In conclusion, I believe it is important to address several of the other problems queer people raise and focus on those becoming laws that affirm gender identity and strive for a more inclusive India. I would be remiss if I suggested that same-sex marriages were entirely off the table forever, my main criticism of it stems from the plethora of other concerns that needs attention, some mentioned here in the write-up, to secure queer people with the same rights as everyone else. There can be laws that circumvent the issues with same-sex marriages in our today’s context and it’s key that we remain mindful of them. Many activists point to the common-law partnership in Canada, to secure marital-status rights that up until this point exclusively serve and encompass non-queer Indians. The proponents of this suggest a reimagining of marriage in India, by proposing the term ‘right to companionship’-which would serve as a more utilitarian to its counterpart, while ensuring gender being inconsequential in the matter.

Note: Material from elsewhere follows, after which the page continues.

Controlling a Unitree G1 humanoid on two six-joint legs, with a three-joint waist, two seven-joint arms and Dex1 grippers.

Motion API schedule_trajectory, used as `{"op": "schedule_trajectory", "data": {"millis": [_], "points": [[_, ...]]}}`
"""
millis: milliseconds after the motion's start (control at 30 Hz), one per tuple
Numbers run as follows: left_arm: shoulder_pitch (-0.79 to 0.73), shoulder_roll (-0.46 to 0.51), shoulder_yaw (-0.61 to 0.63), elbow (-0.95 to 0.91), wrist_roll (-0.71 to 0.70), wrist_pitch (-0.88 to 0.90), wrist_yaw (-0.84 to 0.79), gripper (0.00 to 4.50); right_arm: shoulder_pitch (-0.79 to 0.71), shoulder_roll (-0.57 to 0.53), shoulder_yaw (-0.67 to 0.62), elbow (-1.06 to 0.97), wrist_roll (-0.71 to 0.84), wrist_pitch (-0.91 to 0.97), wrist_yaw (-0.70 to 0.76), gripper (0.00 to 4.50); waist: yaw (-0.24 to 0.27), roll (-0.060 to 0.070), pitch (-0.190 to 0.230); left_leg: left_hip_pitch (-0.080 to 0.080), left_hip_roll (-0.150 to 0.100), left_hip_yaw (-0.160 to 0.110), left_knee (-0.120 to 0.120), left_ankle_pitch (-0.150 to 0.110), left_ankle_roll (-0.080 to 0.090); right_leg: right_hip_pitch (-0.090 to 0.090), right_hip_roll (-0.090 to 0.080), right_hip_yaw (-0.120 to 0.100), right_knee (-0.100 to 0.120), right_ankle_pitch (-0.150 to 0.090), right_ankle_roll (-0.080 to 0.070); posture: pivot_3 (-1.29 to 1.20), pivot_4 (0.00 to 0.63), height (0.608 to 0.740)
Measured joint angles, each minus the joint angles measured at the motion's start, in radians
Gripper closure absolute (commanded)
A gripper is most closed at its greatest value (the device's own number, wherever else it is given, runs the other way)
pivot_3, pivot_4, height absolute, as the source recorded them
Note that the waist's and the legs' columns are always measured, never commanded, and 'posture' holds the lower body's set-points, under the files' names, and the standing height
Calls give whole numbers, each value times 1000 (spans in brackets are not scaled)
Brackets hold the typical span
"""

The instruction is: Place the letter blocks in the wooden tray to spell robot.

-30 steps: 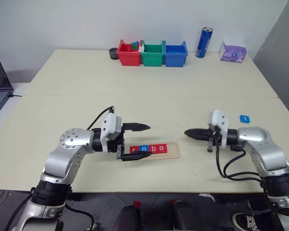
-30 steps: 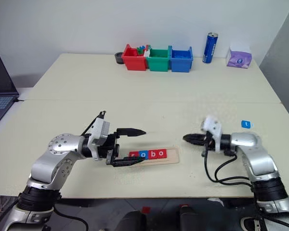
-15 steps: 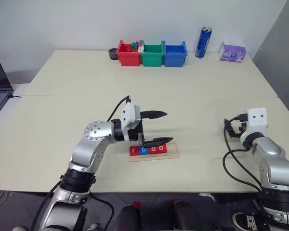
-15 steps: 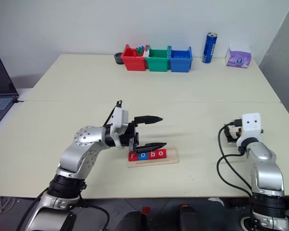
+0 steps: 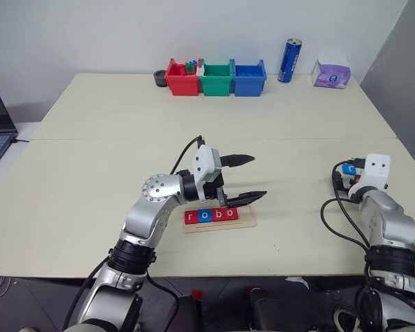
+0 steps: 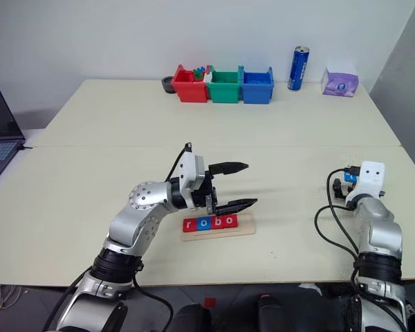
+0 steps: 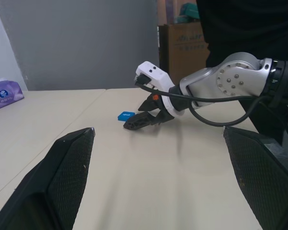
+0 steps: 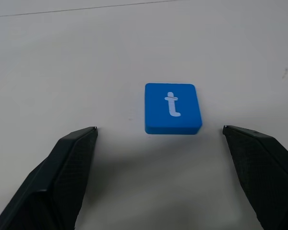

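Head views: tray lies near the front edge of the table. It holds four blocks reading r-o-b-o (red, blue, red, red), with one bare slot at the 3 o'clock end. Left gripper hangs just above that end, jaws spread wide, holding nothing. The t block lies well apart at 3 o'clock of the tray, just in front of the right gripper.

Left wrist view: both fingers far apart, nothing between them; across the table the right gripper points at the blue t block.

Right wrist view: t block flat on the table, letter up, between the wide-open fingers but beyond their tips, untouched.

Judgement: four of five placed; t not yet picked up, then goes in the last slot.
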Motion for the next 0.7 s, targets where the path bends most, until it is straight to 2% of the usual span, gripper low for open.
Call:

This would also break away from the puritanical obsession of heteronormative idea of marriage as being reserved for men and women alone, while leaving room for the judiciary to revaluate the language it deploys to both understand and legislate on queer people better. It is important to remember that queer people and subsequently, issues raised by them, are not mere emulations of heteronormative society, but unique problems that cannot be understood without critical thought and a willingness to understand. It then becomes a deontological duty of the judiciary to tailor laws that best suit gender and sexual minorities without imposing the heteronormative bias that courts seem to be operating out of currently. Only after achieving these noticeable barriers can we then prime ourselves for equal marriage states for all Indians.